▶ _Work to complete_: For each line of the listing, output an exact copy.

▶ _Recorded data_:
════════════════════

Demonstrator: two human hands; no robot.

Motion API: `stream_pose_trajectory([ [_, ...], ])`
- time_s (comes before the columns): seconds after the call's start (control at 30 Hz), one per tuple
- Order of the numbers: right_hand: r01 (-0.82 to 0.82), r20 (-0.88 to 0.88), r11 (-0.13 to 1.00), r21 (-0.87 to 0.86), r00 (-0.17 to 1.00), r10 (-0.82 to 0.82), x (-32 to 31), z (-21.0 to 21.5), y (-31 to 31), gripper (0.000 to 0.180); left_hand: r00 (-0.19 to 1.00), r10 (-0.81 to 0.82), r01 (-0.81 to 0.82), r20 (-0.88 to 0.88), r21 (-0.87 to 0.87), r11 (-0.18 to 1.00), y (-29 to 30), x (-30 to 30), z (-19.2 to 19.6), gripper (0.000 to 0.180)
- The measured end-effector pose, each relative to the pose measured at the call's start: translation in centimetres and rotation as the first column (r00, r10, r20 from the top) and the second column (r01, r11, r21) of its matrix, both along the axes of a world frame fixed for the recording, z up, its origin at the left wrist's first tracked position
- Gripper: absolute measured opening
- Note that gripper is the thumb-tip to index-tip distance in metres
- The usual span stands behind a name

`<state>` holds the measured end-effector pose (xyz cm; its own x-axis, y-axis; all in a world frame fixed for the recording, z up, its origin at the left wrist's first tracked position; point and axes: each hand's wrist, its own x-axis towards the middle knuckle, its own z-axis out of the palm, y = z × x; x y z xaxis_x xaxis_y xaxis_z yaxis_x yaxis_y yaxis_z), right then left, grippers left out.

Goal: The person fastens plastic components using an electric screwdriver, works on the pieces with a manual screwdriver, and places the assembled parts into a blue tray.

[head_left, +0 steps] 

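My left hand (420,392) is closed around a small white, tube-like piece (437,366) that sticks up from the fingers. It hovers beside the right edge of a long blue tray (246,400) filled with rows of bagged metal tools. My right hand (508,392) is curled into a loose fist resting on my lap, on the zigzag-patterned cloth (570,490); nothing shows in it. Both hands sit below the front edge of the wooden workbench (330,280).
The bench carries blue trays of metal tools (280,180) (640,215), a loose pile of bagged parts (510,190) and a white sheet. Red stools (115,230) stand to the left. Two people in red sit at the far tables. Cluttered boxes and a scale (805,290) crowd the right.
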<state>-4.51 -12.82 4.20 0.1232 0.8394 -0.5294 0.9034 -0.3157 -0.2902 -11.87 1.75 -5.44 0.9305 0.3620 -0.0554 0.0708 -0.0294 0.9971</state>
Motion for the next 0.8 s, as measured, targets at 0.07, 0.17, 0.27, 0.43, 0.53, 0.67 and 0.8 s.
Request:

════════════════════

▶ _Answer space_:
Demonstrator: two human hands; no robot.

Motion API: `stream_pose_trajectory([ [_, ...], ])`
- time_s (comes before the columns): seconds after the call's start (control at 30 Hz), one per tuple
- Order of the numbers: right_hand: r01 (-0.82 to 0.82), r20 (-0.88 to 0.88), r11 (-0.13 to 1.00), r21 (-0.87 to 0.86), r00 (-0.17 to 1.00), r10 (-0.82 to 0.82), x (-32 to 31), z (-21.0 to 21.5), y (-31 to 31), gripper (0.000 to 0.180); left_hand: r00 (-0.19 to 1.00), r10 (-0.81 to 0.82), r01 (-0.81 to 0.82), r20 (-0.88 to 0.88), r21 (-0.87 to 0.87), r11 (-0.18 to 1.00), y (-29 to 30), x (-30 to 30), z (-19.2 to 19.6), gripper (0.000 to 0.180)
- The measured end-effector pose, each relative to the pose measured at the call's start: translation in centimetres and rotation as the first column (r00, r10, r20 from the top) and the second column (r01, r11, r21) of its matrix, both along the axes of a world frame fixed for the recording, z up, its origin at the left wrist's first tracked position
- Gripper: absolute measured opening
- Note that gripper is the thumb-tip to index-tip distance in metres
- The usual span stands behind a name

`<state>` holds the measured end-effector pose (xyz cm; its own x-axis, y-axis; all in a world frame fixed for the recording, z up, its origin at the left wrist's first tracked position; point and axes: each hand's wrist, its own x-axis towards the middle knuckle, its own z-axis out of the palm, y = z × x; x y z xaxis_x xaxis_y xaxis_z yaxis_x yaxis_y yaxis_z), right then left, grippers left out.

Goal: The person fastens plastic components using an electric screwdriver, works on the pieces with a manual screwdriver, and places the assembled parts into a blue tray.

[head_left, +0 steps] 

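My left hand (420,392) is closed around a small white, tube-like piece (437,366) that sticks up from the fingers. It hovers beside the right edge of a long blue tray (246,400) filled with rows of bagged metal tools. My right hand (508,392) is curled into a loose fist resting on my lap, on the zigzag-patterned cloth (570,490); nothing shows in it. Both hands sit below the front edge of the wooden workbench (330,280).
The bench carries blue trays of metal tools (280,180) (640,215), a loose pile of bagged parts (510,190) and a white sheet. Red stools (115,230) stand to the left. Two people in red sit at the far tables. Cluttered boxes and a scale (805,290) crowd the right.
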<state>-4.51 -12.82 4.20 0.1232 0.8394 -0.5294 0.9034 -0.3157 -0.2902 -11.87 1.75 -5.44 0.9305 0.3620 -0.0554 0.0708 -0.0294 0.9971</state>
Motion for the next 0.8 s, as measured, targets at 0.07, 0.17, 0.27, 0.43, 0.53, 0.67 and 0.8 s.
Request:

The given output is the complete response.